▶ _Your assignment_: Wherever the string "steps" appears in a line of the listing below, report that line.

▶ _Data_:
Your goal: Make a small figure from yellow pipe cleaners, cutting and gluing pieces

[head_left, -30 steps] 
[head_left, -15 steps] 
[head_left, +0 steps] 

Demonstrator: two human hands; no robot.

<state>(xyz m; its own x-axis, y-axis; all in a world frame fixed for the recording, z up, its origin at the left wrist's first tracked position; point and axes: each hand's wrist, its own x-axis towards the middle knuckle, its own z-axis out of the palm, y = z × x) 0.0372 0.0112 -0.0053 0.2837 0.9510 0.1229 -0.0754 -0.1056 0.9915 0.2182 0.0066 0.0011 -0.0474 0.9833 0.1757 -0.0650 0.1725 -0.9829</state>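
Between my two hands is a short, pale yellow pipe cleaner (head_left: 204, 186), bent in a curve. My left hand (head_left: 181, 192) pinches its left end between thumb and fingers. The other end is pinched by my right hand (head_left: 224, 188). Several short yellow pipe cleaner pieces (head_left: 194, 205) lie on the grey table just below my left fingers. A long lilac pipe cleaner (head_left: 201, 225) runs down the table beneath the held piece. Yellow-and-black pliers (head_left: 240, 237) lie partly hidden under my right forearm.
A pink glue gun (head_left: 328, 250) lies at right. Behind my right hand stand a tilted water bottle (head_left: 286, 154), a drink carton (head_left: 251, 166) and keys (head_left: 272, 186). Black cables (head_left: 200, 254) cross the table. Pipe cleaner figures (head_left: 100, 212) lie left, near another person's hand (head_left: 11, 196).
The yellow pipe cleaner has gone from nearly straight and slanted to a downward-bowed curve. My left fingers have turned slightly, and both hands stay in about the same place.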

▶ _Answer below_:
[head_left, -30 steps] 
[head_left, -15 steps] 
[head_left, +0 steps] 

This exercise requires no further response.